People love to complain about the dismal state of air travel these days. Whether it's the stomach-churning airline food (and there's so little of it!), the complete lack of leg room, or the fact that your luggage was for some reason routed through Honolulu, we've come to expect some pretty poor service from quite a few airlines these days.

In any other industry, customers register their indignation by refusing to spend money at the offending establishment. Found a finger in your Caesar's Salad? You're probably never visiting that restaurant again. Tired of your cable cutting out in the middle of House? You just might cancel that company's service and call up their competitor (who'll probably even throw in a year of Starz at no extra charge!)

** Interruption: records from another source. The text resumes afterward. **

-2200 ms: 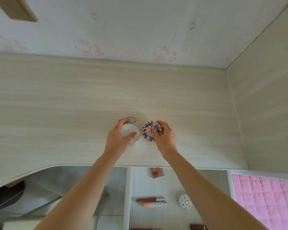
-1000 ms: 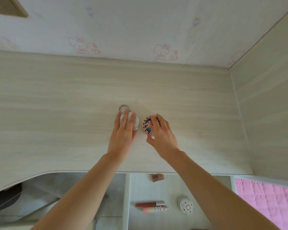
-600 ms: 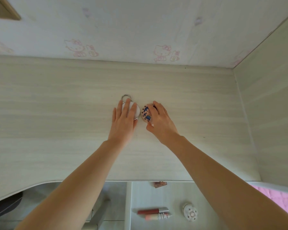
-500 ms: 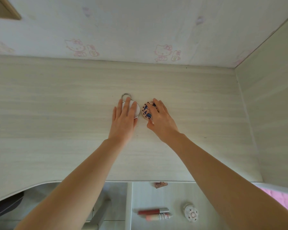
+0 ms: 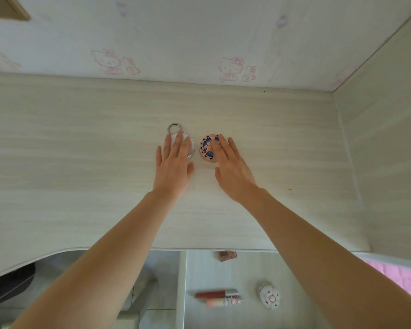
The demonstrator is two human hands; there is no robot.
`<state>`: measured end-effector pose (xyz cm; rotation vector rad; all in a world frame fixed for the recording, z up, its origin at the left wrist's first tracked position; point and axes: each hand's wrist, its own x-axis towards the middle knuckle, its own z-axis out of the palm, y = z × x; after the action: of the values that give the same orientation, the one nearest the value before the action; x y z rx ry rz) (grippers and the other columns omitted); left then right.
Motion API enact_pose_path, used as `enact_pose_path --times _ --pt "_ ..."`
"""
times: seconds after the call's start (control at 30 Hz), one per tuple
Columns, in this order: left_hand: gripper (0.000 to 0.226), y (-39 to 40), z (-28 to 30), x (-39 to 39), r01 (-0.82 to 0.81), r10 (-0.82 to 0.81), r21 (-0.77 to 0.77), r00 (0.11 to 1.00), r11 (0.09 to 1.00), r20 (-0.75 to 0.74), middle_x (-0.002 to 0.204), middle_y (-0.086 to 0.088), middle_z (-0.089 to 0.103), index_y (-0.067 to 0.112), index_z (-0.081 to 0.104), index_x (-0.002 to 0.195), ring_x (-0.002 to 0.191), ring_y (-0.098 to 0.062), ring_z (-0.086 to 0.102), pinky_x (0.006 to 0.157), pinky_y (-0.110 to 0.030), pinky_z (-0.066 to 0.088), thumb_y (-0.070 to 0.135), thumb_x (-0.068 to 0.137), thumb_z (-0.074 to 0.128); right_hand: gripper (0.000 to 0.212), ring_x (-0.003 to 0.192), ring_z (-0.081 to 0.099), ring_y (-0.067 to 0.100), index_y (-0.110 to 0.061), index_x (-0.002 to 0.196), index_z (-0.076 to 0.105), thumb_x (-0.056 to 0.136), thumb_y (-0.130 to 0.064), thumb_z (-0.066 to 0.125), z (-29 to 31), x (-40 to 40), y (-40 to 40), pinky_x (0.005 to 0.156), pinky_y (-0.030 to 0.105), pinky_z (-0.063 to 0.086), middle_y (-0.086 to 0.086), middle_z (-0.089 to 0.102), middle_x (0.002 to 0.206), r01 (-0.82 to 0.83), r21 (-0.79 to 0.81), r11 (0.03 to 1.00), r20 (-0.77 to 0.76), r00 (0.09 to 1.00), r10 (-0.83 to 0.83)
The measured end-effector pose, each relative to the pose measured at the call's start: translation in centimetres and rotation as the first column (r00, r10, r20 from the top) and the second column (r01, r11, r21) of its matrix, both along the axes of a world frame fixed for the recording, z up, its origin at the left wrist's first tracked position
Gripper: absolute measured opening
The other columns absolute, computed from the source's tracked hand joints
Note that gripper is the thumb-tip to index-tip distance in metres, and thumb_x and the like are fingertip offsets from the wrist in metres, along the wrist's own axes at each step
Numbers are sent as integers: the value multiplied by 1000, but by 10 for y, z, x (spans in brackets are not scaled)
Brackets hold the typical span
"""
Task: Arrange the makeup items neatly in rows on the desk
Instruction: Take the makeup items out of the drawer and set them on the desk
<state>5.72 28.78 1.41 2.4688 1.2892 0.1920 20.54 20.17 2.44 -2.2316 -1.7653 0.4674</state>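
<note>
Pale wood-grain table (image 5: 81, 162). Left hand (image 5: 173, 165) flat, straight fingers on round white silver-rimmed compact with ring (image 5: 192, 146). Right hand (image 5: 233, 169) flat, fingertips on round pink-and-blue patterned compact (image 5: 206, 148) just beside it. Neither grip closed on anything.

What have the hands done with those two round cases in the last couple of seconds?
Both hands let go their grip and pushed the white case and patterned case farther back on the desk, fingers now flat on them. They remain side by side.
</note>
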Motion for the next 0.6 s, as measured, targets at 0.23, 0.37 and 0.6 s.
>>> enact_pose_path --times 0.23,0.37,0.6 --pt "50 -48 1 -18 69 -79 86 990 994 115 150 -11 38 5 45 137 143 -31 25 112 -50 29 9 89 57 63 147 10 28 -5 149 18 93 -6 47 11 -8 -51 119 35 20 12 19 157 53 29 998 -26 998 -53" --pt "42 -88 4 -27 101 -119 114 979 988 165 140 -11 50 5 51 130 138 -30 36 110 -45 35 12 90 48 59 147 13 27 -4 148 24 94 -7 46 15 -11 -93 119 34 19 13 26 154 54 14 998 -33 998 -53" --pt "36 -178 12 -42 92 -118 113 961 989 250 122 -5 62 6 59 122 123 -25 50 98 -41 46 11 90 43 54 144 22 29 -2 144 33 93 -6 49 19 -17 -183 117 33 22 13 38 148 58 28 998 -28 998 -57"
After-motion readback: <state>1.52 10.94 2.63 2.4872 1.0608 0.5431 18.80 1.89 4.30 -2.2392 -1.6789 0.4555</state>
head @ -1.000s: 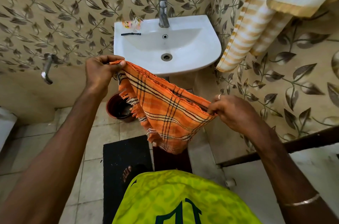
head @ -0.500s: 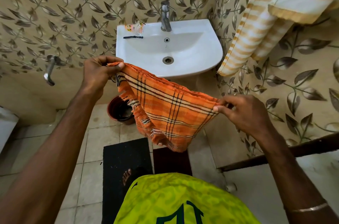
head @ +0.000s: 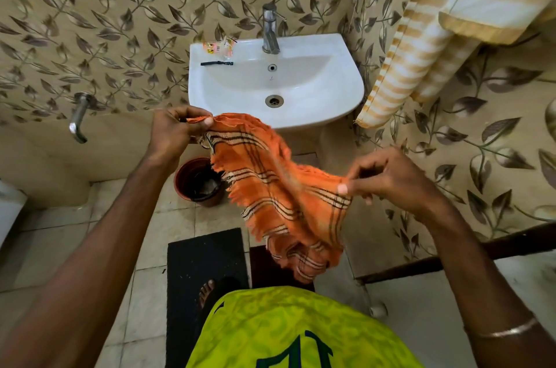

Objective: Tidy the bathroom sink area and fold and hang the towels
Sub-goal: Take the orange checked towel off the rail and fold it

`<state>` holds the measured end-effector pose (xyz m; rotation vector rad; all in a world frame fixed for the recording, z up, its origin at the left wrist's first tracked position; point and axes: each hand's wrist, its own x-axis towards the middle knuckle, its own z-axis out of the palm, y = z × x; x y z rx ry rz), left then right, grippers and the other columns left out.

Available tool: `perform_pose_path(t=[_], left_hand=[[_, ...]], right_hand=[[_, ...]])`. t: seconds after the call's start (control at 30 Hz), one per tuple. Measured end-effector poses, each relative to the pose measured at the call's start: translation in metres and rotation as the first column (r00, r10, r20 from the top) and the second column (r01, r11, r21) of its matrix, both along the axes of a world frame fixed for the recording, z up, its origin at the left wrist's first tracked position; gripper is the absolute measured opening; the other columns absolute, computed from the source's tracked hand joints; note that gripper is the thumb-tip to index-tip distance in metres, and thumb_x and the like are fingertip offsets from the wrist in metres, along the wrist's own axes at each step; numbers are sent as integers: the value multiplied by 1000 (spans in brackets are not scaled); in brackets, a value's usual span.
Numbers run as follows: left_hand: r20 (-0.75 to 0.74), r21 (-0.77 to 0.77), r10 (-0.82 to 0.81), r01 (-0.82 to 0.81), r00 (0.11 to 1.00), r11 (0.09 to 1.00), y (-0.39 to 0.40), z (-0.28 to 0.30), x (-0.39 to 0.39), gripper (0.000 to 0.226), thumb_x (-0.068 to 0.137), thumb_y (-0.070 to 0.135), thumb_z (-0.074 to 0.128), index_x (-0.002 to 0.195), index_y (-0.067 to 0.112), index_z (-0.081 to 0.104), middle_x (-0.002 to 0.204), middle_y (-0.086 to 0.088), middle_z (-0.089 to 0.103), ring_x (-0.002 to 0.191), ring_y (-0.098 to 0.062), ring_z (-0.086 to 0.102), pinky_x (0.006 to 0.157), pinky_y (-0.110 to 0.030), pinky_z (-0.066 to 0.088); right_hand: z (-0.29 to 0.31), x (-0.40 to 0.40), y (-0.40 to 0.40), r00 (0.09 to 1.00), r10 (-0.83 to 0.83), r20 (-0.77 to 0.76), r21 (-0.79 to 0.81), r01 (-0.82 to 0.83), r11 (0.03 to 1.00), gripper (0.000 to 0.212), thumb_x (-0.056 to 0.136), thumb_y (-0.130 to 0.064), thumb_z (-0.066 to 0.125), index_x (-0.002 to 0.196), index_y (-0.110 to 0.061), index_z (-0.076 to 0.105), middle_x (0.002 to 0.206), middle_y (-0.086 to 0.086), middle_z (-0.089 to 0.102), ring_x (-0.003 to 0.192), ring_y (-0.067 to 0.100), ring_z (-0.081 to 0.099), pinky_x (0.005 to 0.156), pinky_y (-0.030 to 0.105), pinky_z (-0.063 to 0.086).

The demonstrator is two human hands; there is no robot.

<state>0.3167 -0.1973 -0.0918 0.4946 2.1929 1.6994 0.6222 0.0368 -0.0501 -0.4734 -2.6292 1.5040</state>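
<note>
Leaf-patterned bathroom wall behind a white sink (head: pixel 346 87).
Left hand (head: pixel 176 134) and right hand (head: pixel 388 179) each pinch the top edge of an orange towel (head: pixel 279 190), which hangs in free space before the sink.

Bare forearms without sleeves, thin metal bangle (head: pixel 501 330) on the right wrist, bright yellow-green patterned shirt (head: pixel 288 328) with a dark green marking, bare foot (head: pixel 207 292) with toes showing
</note>
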Motion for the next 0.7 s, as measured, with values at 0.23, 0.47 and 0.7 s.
perform_pose_path(t=[0.23,0.47,0.7], left_hand=[[-19,-8,24,-25,1000,1000,0,-2,-2,12,83,6,76,83,18,74,76,-4,68,66,-13,60,61,-28,50],[10,22,16,-17,1000,1000,3,-4,-1,12,90,7,69,86,18,70,79,-3,66,69,-15,61,62,-30,51],[112,-77,-127,136,985,988,8,-2,3,17,94,7,63,81,17,67,75,-5,59,64,-16,53,58,-27,45]], right_hand=[[0,2,14,997,-59,40,158,52,986,7,81,-21,83,77,-18,78,70,-5,74,53,1,59,50,17,44],[-4,2,21,956,-293,-12,476,264,839,12,80,-36,83,80,-26,78,68,-16,68,58,2,63,58,30,53],[-5,2,30,944,-325,59,408,274,871,10,81,-35,82,77,-27,78,67,-10,70,66,8,66,61,31,50]])
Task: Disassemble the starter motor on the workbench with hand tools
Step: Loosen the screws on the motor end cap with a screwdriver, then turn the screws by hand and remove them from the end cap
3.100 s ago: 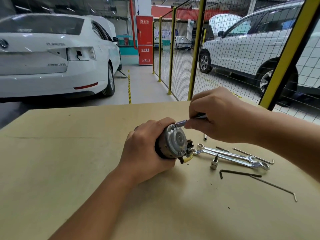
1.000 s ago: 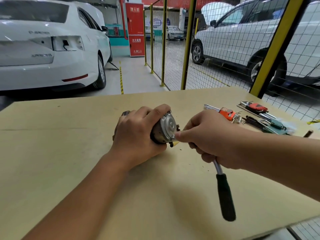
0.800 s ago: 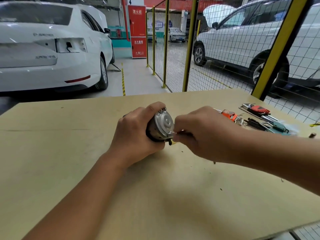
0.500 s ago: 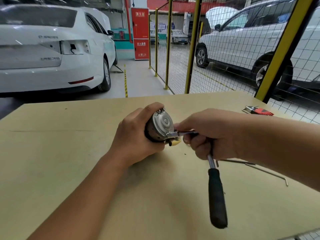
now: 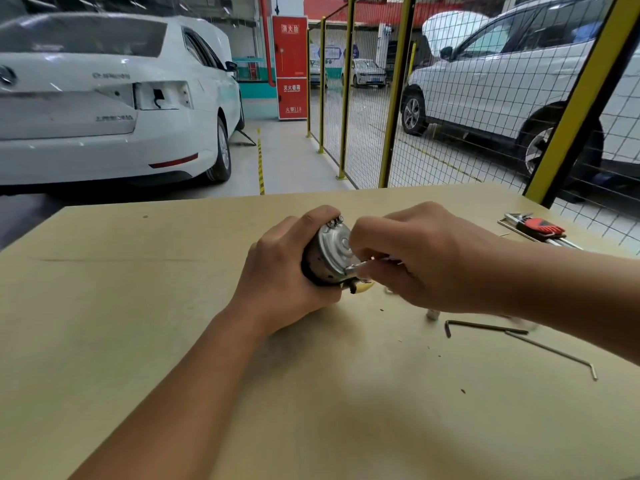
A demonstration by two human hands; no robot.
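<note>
The starter motor lies on its side on the tan workbench, its silver end cap facing right. My left hand grips the motor's dark body from the left. My right hand is curled round a metal tool whose silver tip meets the lower edge of the end cap. Most of the tool is hidden inside my fist. A small yellowish piece shows under the cap.
Two bent hex keys lie on the bench under my right forearm, beside a small socket. A red-handled key set lies at the far right. A yellow mesh fence and parked cars stand beyond the bench.
My right hand has swung up and over the tool, so the black ratchet handle that pointed toward me is out of sight. My left hand keeps its grip on the motor.
</note>
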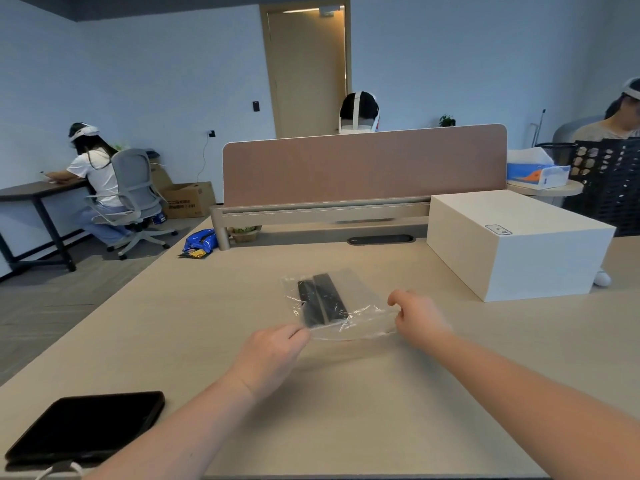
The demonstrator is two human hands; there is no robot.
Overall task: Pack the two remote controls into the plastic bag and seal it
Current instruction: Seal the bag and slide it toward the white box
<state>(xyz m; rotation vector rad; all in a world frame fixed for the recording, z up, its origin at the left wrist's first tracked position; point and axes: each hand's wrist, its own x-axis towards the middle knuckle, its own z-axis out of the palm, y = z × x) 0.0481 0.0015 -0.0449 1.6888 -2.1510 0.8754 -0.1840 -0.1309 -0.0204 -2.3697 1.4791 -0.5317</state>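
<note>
Nearest, bottom left on the desk (pixel 138 323): a dark tablet (pixel 86 427). Beyond, left hand (pixel 273 355) and right hand (pixel 417 315), apart, each pinching a near corner of the plastic bag (pixel 332 303). Inside, side by side: two remote controls (pixel 320 299). Farther right: a white box (pixel 519 244).

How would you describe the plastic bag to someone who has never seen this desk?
On the long beige desk, look left of the big white box, near the middle. The plastic bag lies flat there, pinched at its near edge by the left hand and right hand. It alone is transparent, showing two black remote controls side by side.
</note>
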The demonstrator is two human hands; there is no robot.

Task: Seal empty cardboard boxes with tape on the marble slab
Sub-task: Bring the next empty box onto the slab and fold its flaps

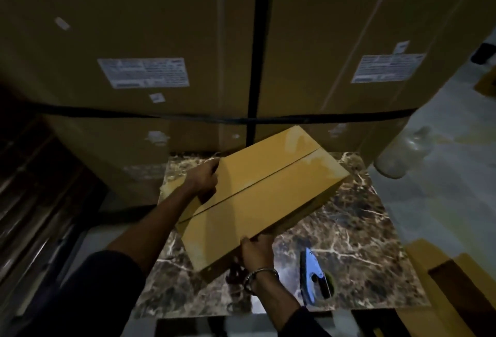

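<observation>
A yellow-brown cardboard box (pixel 264 197) is held tilted over the dark marble slab (pixel 357 232), its two top flaps closed along a bare middle seam. My left hand (pixel 204 178) grips the box's far left edge. My right hand (pixel 256 252), with a metal bangle on the wrist, grips the near edge from below. A blue tape dispenser (pixel 312 275) lies on the slab to the right of my right hand.
Large brown cartons (pixel 150 41) bound with black straps stand stacked right behind the slab. A clear plastic bundle (pixel 402 151) lies on the floor at the right. Flat cardboard pieces (pixel 456 277) lie at the lower right. Dark metal rails run down the left side.
</observation>
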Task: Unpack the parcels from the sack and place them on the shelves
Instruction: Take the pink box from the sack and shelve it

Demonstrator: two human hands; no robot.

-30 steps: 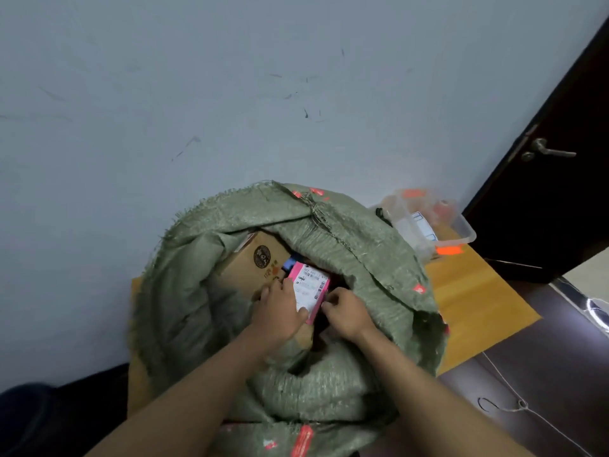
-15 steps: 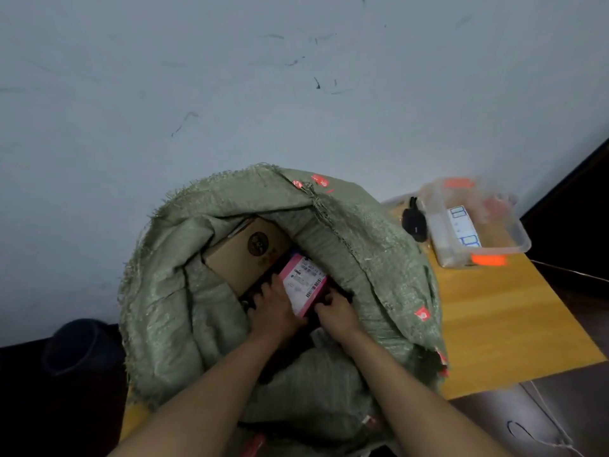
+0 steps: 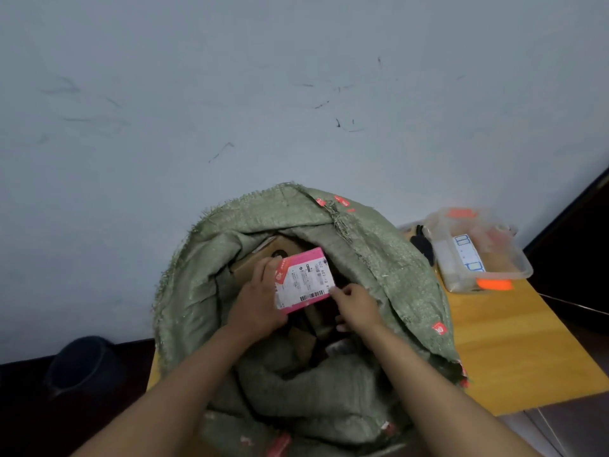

But with airlines, we're like the pathetic girlfriend who's been cheated on five times but still believes her boyfriend when he says, "Seriously, this time will be different! I've changed!" The worst airlines stay in business because by and large people are willing to put up with crummy service if it means they get a cheap flight.

I mean, imagine you've just done a search on Kayak for a flight from San Diego to Boston departing on November 4 and returning on the 15th. The lowest fare shows up as $228, but it's with an airline that's burned you in the past. (Let's call them Cut-Rate Airlines.) This is an airline that's arrived to its destination late almost half the time you've flown with them. They've lost your bags twice, and both times they shipped them to you two days later. Their food stinks and the flight attendants have never been especially pleasant either.

Fortunately, there's an almost identical flight aboard Pleasant Air, a carrier you've flown with a dozen times without any problems. But that flight costs $288, sixty dollars more than the flight on Cut-Rate. So what do you do?

I'm interested in this question because as much as people love to complain about airlines, especially those incompetent bastards at [insert bad airline here], I usually find that people prefer the lowest airfare to paying more to fly with an airline with better service.

So, Gadling readers, am I wrong? Can airlines continue to treat their passengers like crap as long as they offer low fares? Make your voice heard in the poll below-- or in the Comments.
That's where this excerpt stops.